Charlemagne yielded to his specious argument, and Roland and all his followers died. Charles afterwards discovered the body with the arms extended in the form of a cross, and wept over it his bitterest tears.

"There did Charlemagne," says the legend, "mourn for Orlando to the very last day of his life. On the spot where he died he encamped and caused the body to be embalmed with balsam, myrrh, and aloes. The whole camp watched it that night, honoring his corpse with hymns and songs, and innumerable torches and fires kindled in the adjacent mountains."

At the battle of Hastings the minstrel Taillefer, as we have elsewhere told, rode before the advancing Norman host, singing the "Song of Roland," till a British hand stilled his song and laid him low in death.

This ancient song is attributed, though doubtfully, to Turold, that abbot of Peterborough who was so detested by Hereward the Wake.
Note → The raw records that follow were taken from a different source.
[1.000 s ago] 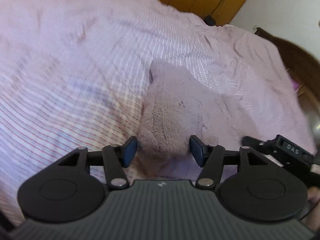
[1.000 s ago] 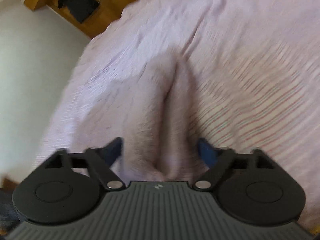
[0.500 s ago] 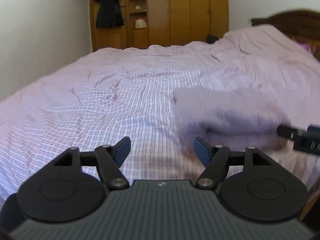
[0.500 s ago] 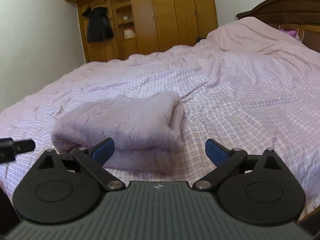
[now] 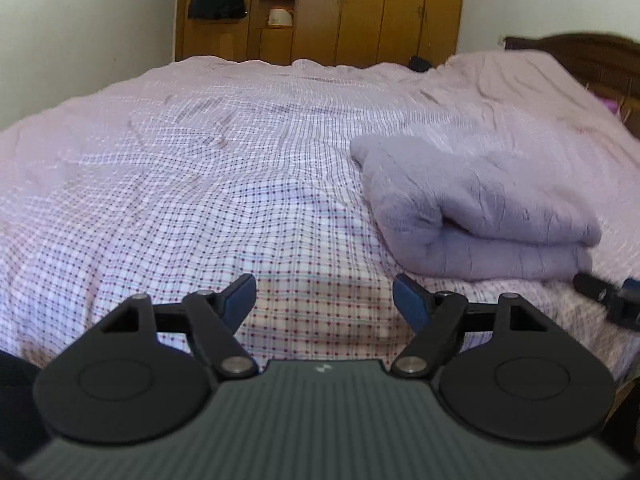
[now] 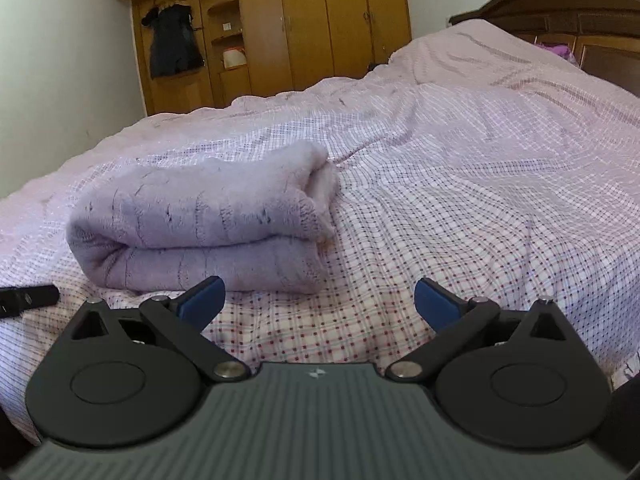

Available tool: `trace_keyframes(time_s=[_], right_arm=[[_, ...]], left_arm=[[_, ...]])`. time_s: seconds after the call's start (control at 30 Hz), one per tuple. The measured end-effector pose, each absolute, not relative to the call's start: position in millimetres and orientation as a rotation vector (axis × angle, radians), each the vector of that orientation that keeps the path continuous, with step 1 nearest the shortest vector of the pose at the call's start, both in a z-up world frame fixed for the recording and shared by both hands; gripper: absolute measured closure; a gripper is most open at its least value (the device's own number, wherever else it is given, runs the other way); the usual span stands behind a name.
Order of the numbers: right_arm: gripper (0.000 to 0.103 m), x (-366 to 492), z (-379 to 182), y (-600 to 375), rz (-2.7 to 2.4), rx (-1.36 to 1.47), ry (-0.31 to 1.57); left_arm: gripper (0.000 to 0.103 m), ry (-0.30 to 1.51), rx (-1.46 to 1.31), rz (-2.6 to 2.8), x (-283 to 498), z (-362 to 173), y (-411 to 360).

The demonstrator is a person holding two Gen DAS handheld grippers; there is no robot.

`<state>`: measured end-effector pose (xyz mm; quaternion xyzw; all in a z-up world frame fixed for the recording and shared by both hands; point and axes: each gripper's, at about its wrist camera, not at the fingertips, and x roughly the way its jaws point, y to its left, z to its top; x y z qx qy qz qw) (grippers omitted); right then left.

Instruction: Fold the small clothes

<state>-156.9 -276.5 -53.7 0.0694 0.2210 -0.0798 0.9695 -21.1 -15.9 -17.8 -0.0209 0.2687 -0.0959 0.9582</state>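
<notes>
A fuzzy lilac knit garment lies folded in a thick bundle on the pink checked bedspread. In the right wrist view the folded garment sits left of centre. My left gripper is open and empty, low over the bed edge, with the garment ahead to its right. My right gripper is open and empty, with the garment ahead to its left. Neither touches the garment. The right gripper's finger tip shows at the far right of the left wrist view.
A wooden wardrobe with a dark coat hanging on it stands beyond the bed's far side. A dark wooden headboard is at the right. A white wall runs along the left.
Both grippers let go of the garment, drew back from it and levelled out. The garment now lies folded on the bed. The views went from looking down to looking across the bed.
</notes>
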Motion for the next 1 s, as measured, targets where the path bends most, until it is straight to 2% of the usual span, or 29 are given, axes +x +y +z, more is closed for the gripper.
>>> trace_keyframes(time_s=[0.07,0.5,1.0], right_arm=[[0.000,-155,-56,-274,-0.145,0.116,0.448],[0.000,-158,-63,-256,-0.129,0.001,0.483],[0.000,-154,-72,-241,-0.100,-0.057,0.512]], left_arm=[[0.017,0.538,-0.037,-0.195,-22,-18,-15],[0.017,0.532,0.003,-0.228,-24,-20,-22],[0.017,0.699,-0.262,-0.195,2,-34,8]])
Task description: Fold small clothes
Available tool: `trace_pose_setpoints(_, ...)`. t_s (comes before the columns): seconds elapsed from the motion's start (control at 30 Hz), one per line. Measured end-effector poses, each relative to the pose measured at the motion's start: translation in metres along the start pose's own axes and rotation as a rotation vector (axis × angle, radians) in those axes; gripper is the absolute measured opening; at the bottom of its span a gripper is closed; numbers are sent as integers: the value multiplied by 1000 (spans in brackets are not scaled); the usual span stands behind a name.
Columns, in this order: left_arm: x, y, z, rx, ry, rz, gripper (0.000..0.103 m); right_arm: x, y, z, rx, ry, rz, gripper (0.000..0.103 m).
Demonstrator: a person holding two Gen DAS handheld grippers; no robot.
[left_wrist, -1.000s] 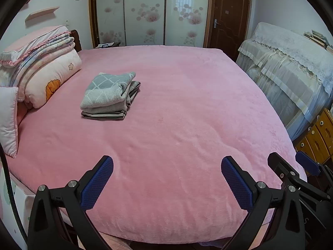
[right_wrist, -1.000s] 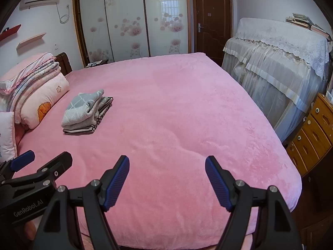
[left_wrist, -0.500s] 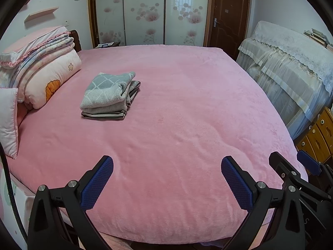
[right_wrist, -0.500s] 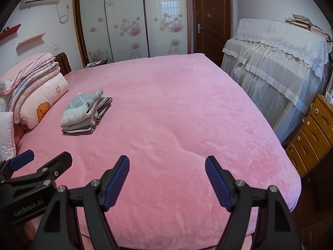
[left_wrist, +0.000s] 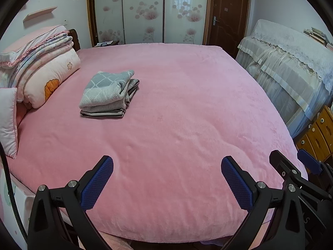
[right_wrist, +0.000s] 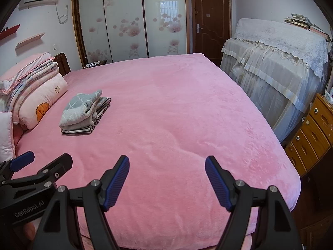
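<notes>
A stack of folded small clothes (left_wrist: 108,95), grey checked on top and striped at the bottom, lies on the pink bed (left_wrist: 187,114) towards its left side; it also shows in the right wrist view (right_wrist: 83,112). My left gripper (left_wrist: 166,166) is open and empty above the bed's near edge, far from the stack. My right gripper (right_wrist: 166,166) is open and empty beside it, also over the near edge. The right gripper shows at the right of the left wrist view (left_wrist: 295,166), the left gripper at the left of the right wrist view (right_wrist: 37,166).
Folded quilts and pillows (left_wrist: 41,73) are piled at the bed's left. A lace-covered piece of furniture (right_wrist: 281,62) and a wooden drawer chest (right_wrist: 312,137) stand to the right. A wardrobe (right_wrist: 135,20) and a door (right_wrist: 210,20) are at the back.
</notes>
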State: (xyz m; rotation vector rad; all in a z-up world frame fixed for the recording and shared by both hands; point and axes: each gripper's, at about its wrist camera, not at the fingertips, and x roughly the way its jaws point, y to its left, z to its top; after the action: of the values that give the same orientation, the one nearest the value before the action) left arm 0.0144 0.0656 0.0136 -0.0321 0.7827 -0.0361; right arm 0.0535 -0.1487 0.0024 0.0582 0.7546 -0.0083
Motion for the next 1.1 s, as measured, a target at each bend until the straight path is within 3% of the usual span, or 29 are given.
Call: trace_pose_setpoints(1.1,6,5,0,-3,36,-8,103,2,-5,-4,-1,4,-5,76)
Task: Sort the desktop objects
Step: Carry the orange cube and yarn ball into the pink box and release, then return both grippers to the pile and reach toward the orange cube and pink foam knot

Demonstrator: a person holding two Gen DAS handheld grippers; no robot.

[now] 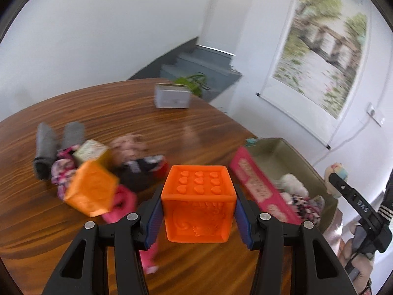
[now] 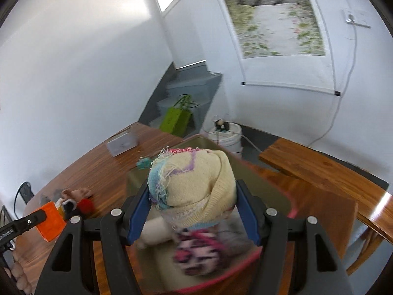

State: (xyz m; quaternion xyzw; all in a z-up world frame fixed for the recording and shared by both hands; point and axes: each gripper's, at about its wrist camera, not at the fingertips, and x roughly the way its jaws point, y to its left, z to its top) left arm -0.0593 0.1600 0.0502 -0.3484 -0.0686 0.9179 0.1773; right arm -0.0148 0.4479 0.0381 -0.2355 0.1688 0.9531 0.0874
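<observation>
Left wrist: left gripper (image 1: pixel 199 211) clamped on orange cube (image 1: pixel 197 204); right gripper (image 2: pixel 194 211) clamped on knit bundle (image 2: pixel 194 186).

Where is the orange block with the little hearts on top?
The orange heart block is squeezed in the left gripper, low in the middle of the left wrist view, above the wooden table, with another orange block to its left.
</observation>
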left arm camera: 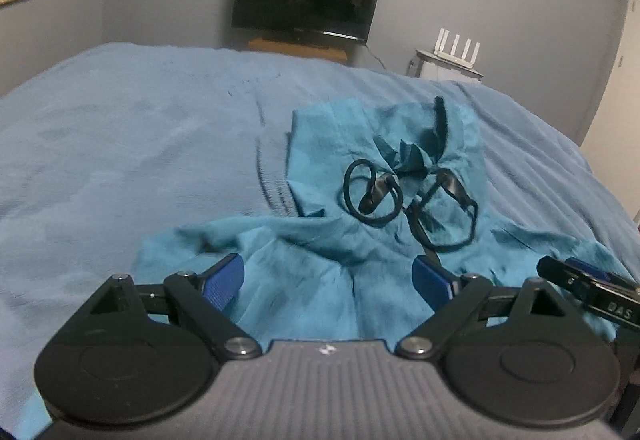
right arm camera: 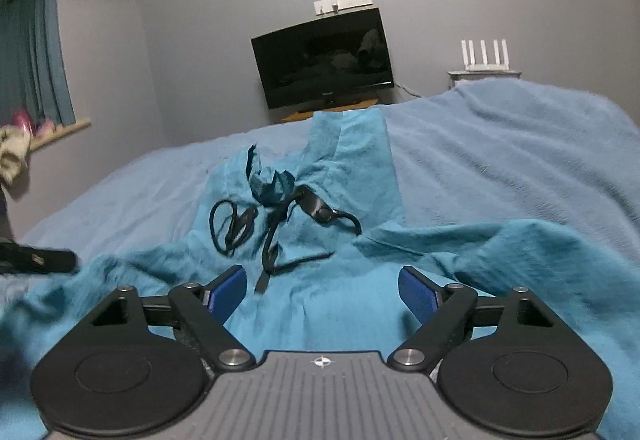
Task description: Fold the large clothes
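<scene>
On the blue bed (left arm camera: 140, 128) lies a crumpled teal garment (left arm camera: 360, 232) with black cords (left arm camera: 372, 196) on top. Left gripper (left arm camera: 328, 280) and right gripper (right arm camera: 322, 290) hover over it, jaws apart, empty. Best spread it flat, grabbing edges, not cords.

Ahead of the wide-open left gripper (left arm camera: 328, 276), the crumpled teal fabric garment (left arm camera: 360, 200) carries looped black cords (left arm camera: 372, 196) lying in the way. To its left, the blue fleece bedspread (left arm camera: 140, 128) lies bare. The black right gripper (left arm camera: 592, 292) crowds its right side, jaws apart over cloth.
</scene>
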Demonstrator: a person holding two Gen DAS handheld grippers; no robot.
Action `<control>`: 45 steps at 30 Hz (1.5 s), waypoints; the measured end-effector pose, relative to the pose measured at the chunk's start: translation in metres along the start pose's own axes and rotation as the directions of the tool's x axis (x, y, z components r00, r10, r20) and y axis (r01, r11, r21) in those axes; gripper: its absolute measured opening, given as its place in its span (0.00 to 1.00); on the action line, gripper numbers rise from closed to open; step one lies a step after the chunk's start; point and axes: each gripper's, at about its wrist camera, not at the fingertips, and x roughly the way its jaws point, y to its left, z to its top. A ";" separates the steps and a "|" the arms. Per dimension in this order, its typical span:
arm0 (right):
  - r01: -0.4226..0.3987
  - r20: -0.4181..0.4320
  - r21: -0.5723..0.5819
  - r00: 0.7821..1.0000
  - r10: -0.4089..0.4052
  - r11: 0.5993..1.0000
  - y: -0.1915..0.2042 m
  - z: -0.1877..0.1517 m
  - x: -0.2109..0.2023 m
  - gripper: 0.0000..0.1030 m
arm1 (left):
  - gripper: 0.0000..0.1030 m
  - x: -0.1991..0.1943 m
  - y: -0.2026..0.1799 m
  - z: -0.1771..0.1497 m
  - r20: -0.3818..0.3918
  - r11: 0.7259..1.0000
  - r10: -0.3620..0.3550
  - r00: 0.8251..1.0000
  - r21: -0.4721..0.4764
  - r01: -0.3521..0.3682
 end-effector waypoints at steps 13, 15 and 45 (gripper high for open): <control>-0.049 -0.011 0.090 0.999 0.050 0.995 -0.025 0.016 0.101 0.81 | 0.88 0.154 0.028 0.066 -0.046 0.967 0.026 0.999 -0.253 -0.037; -0.050 0.009 0.094 0.999 0.050 0.994 -0.028 0.020 0.110 0.81 | 0.88 0.173 0.030 0.072 -0.057 0.966 0.037 0.998 -0.255 -0.050; -0.249 0.181 0.556 0.968 0.176 0.793 -0.129 0.039 0.238 0.81 | 0.84 0.280 0.062 0.117 0.027 0.939 -0.170 0.985 -0.298 0.170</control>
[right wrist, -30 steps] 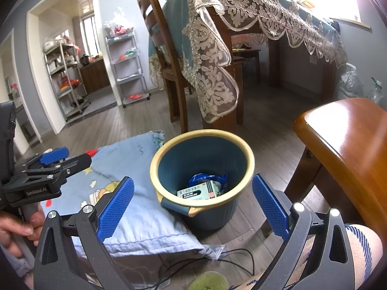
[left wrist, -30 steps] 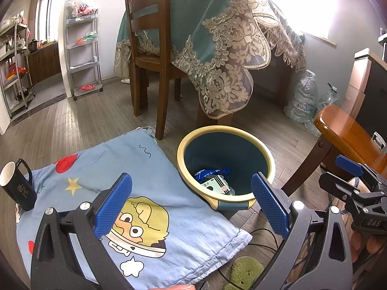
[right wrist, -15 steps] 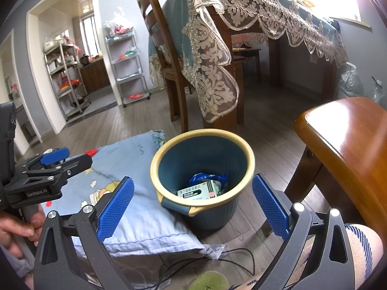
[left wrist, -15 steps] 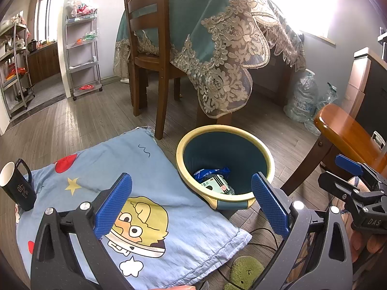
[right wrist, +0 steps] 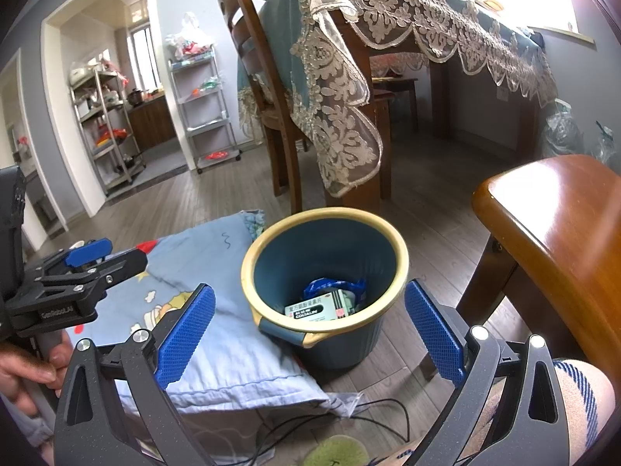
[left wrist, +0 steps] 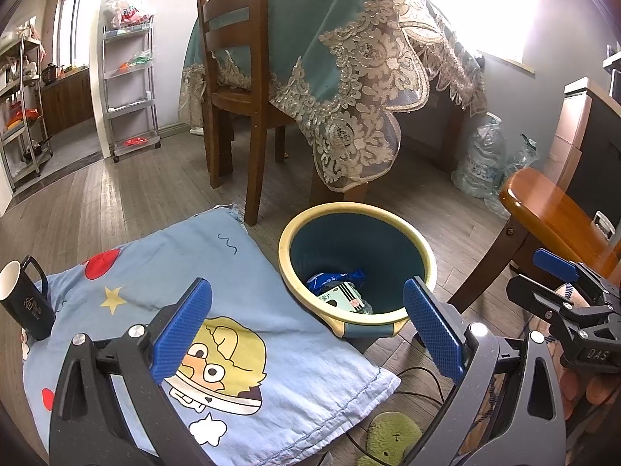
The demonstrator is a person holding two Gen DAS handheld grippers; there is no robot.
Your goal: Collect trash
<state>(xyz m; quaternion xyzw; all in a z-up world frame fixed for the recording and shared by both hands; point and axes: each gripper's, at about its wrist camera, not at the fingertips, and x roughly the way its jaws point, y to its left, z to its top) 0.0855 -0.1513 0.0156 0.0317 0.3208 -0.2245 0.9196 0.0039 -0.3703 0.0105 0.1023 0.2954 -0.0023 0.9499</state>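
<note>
**Both claws spread, trash in bin**

Far left on the floor: a black mug (left wrist: 24,298), upright on the edge of a blue cartoon-print cloth (left wrist: 233,318).

Left claw (left wrist: 306,324): blue fingers (left wrist: 182,330) spread wide, nothing between them. It hangs above the cloth, pointed toward the bin.

Bin (left wrist: 421,256): blue with a yellow rim, upright on the floor, touching the cloth's right edge, near the leg of a wooden chair (left wrist: 233,77). Inside, at the bottom: a blue wrapper (left wrist: 337,277) and a small box (left wrist: 341,297) lying against it. From the right wrist view the box (right wrist: 318,308) reads "COLTALIN".

Right claw (right wrist: 308,330): spread wide too, empty, held just short of the bin (right wrist: 248,272).

Right of the bin: a wooden stool (right wrist: 562,225). Behind everything, a table (left wrist: 349,39) under a lace-edged cloth.
</note>
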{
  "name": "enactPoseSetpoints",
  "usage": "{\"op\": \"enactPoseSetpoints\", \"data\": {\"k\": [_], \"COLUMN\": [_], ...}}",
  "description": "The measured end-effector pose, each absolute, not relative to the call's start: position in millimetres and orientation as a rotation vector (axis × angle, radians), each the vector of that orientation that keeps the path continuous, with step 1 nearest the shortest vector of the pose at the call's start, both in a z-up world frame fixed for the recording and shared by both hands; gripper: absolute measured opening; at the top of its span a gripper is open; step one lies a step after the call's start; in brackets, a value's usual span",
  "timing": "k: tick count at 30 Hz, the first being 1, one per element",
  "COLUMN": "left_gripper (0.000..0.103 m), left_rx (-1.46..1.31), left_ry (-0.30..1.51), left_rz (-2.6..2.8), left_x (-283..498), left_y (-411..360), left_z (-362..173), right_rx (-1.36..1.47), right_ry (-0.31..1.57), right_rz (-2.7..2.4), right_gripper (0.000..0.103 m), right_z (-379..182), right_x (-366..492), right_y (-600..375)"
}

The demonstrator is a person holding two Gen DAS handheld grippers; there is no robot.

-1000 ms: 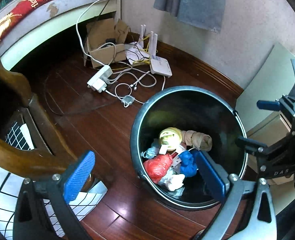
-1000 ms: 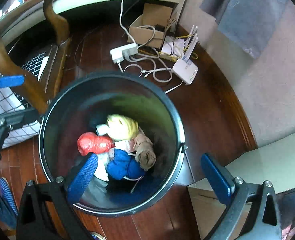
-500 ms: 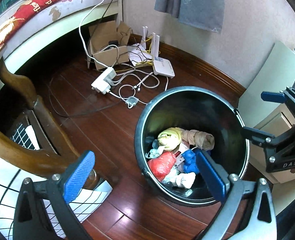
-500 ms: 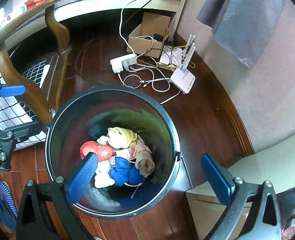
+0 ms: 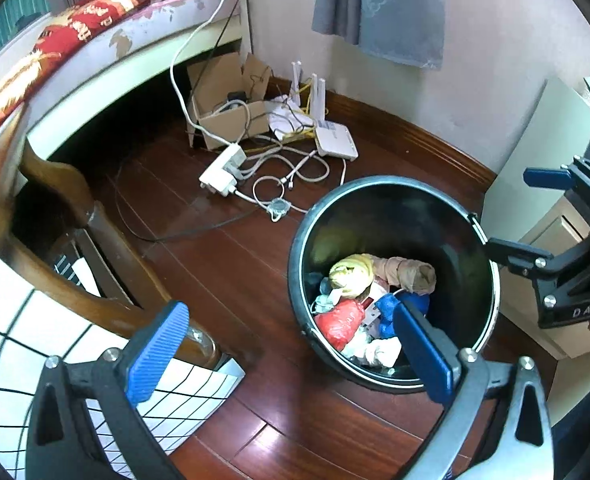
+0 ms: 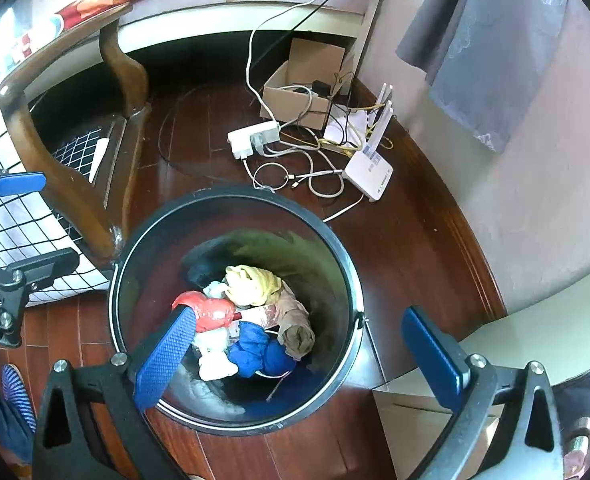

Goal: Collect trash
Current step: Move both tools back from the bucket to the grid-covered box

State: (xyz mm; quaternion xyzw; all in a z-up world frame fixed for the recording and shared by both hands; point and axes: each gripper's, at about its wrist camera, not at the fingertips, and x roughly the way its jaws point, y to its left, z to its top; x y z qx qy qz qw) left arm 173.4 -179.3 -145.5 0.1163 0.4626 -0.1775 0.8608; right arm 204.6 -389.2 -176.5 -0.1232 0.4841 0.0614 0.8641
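Note:
A black round trash bin [image 5: 299, 264] [image 6: 351, 264] stands on the dark wooden floor. Inside lie several crumpled items: a yellow wad [image 5: 351, 274] [image 6: 253, 284], a red bag [image 5: 341, 320] [image 6: 211, 312], a blue wad [image 5: 387, 312] [image 6: 255, 350], a tan stocking roll [image 5: 411, 274] [image 6: 297, 330] and white scraps [image 5: 381, 352]. My left gripper [image 5: 291, 356] hangs open above and to the left of the bin, empty. My right gripper [image 6: 299, 364] is open above the bin's right side, empty. Each gripper shows in the other's view: the right one [image 5: 551, 216] and the left one [image 6: 19, 224].
A cardboard box [image 5: 231, 120], a white power strip [image 5: 223, 170], tangled cables and a white router [image 5: 335, 146] lie by the wall. A wooden chair frame [image 5: 95, 264] and checked fabric [image 5: 7, 344] sit left. A pale cabinet [image 6: 447, 408] stands right of the bin.
Both grippers have risen and drawn back from the bin, which looks smaller and farther below. Both stay open and empty. The trash in the bin has not moved.

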Motion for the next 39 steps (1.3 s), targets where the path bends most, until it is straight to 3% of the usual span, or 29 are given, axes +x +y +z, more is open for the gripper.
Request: {"op": "enactPoseSetpoints", "data": {"k": [24,39], "left_gripper": [0.103,0.103], "left_rx": [0.169,0.095], "left_ry": [0.786,0.686], "left_rz": [-0.253,-0.107], "left_x": [122.1,105.7], "left_y": [-123.9,-56.8], "left_z": [-70.0,-35.0], "right_rx": [-0.241,-0.245], "right_ry": [0.842,0.732], "right_rz": [0.132,0.267], "right_gripper": [0.103,0.103], "right_z": [-95.4,-68.5], "right_x": [167.1,161.0], "right_y": [-345.4,-269.6]}}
From it came many of the stories which afterwards were embodied in the epic legends of mediaeval days. To quote a few passages from it may not be amiss. The poet tells us that Roland refused to blow his magic horn in the beginning of the battle. In the end, when ruin and death were gathering fast around, and blood was flowing freely from his own veins, he set his lips to the mighty instrument, and filled vales and mountains with its sound.

"With pain and dolor, groan and pant, Count Roland sounds his Olifant: The crimson stream shoots from his lips; The blood from bursten temple drips; But far, oh, far, the echoes ring, And in the defiles reach the king, Reach Naymes and the French array; ''Tis Roland's horn,' the king doth say; 'He only sounds when brought to bay,'

How huge the rocks! how dark and steep The streams are swift; the valleys deep!

Out blare the trumpets, one and all, As Charles responds to Roland's call.

Round wheels the king, with choler mad The Frenchmen follow, grim and sad; No one but prays for Roland's life, Till they have joined him in the strife.

But, ah! what prayer can alter fate?

The time is past; too late! too late!"

The fight goes on. More of the warriors fall. Oliver dies. Roland and Turpin continue the fight. Once more a blast is sent from the magic horn.